Average Settlement for Misread X-Ray or MRI

Settlements for misread X-rays and MRIs typically range from $242,000 to $425,000 in 2025-2026, with median settlements reaching as high as $750,000.

Settlements for misread X-rays and MRIs typically range from $242,000 to $425,000 in 2025-2026, with median settlements reaching as high as $750,000. However, more severe cases—particularly those involving delayed cancer diagnoses, permanent injury, or death—routinely exceed these averages, with notable verdicts ranging from $1.5 million to $59.9 million depending on the injury’s severity and impact. For example, a Massachusetts jury awarded $16.7 million to the family of a 47-year-old woman who died of lung cancer after a radiologist missed critical evidence in her chest X-ray, illustrating how catastrophic outcomes can substantially increase settlement values.

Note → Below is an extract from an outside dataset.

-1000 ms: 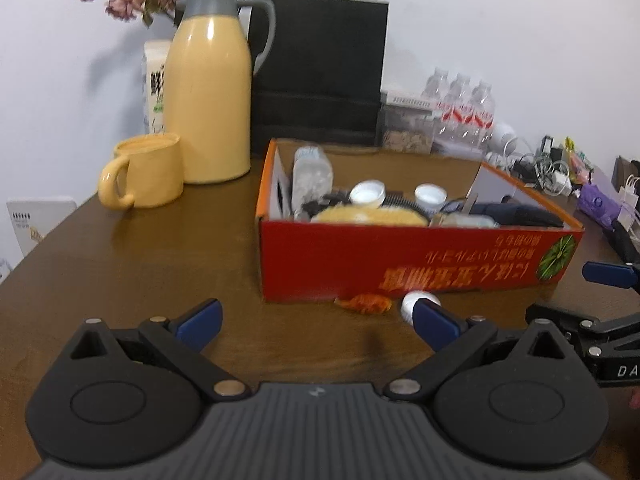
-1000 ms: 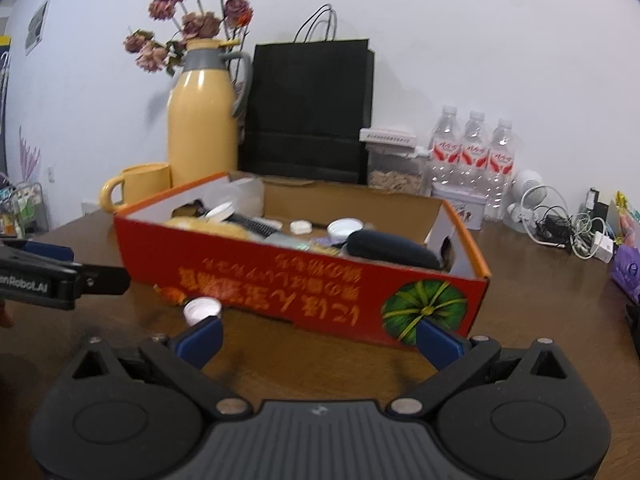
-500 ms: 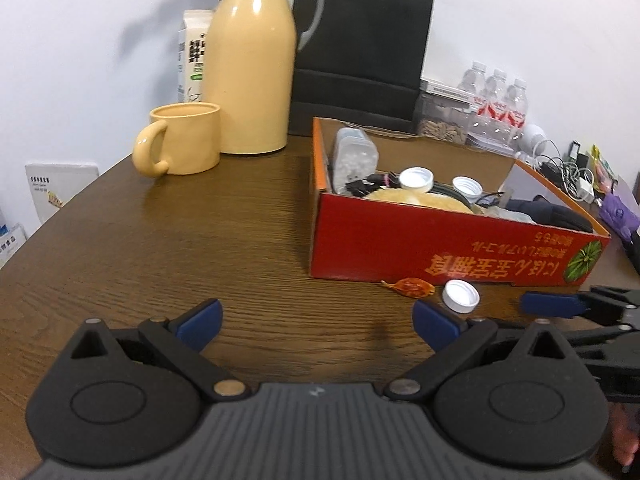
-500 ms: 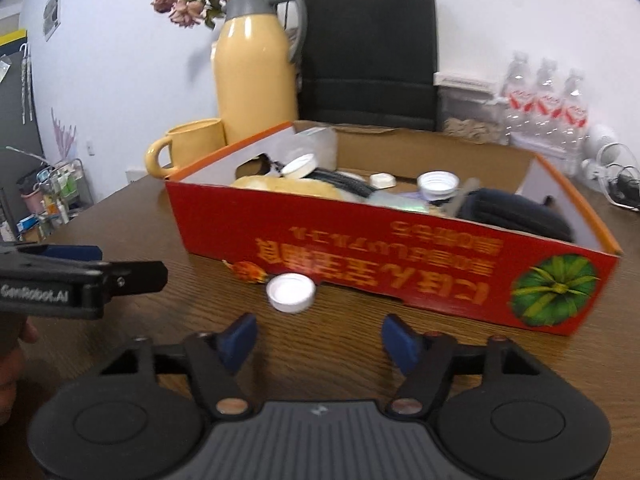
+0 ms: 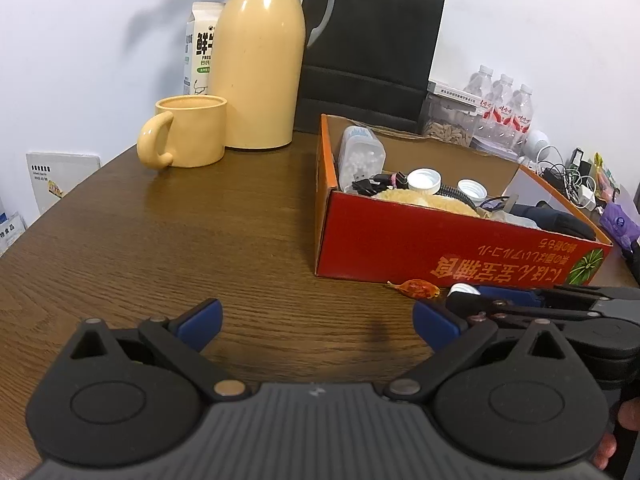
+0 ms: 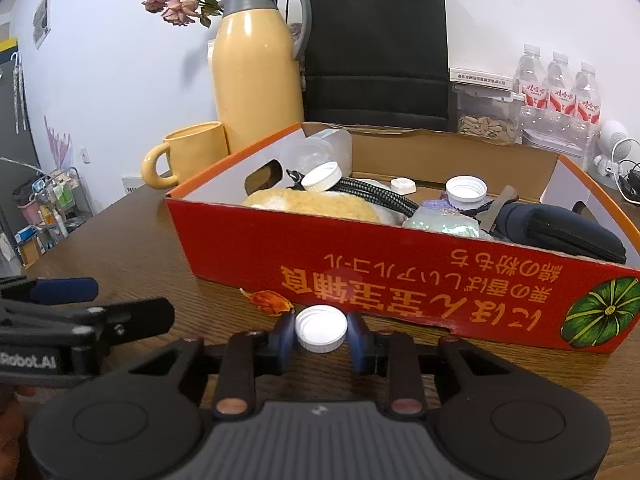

The wide variation in settlement amounts reflects critical differences in case severity, jurisdiction, and the extent of patient harm. A misread diagnostic image that results in early detection and treatment may settle for under $500,000, while the same error causing metastatic cancer progression, permanent disability, or death can result in multi-million-dollar verdicts. Understanding where your case might fall within this spectrum requires examining the specific circumstances of the misdiagnosis and how it affected your health trajectory.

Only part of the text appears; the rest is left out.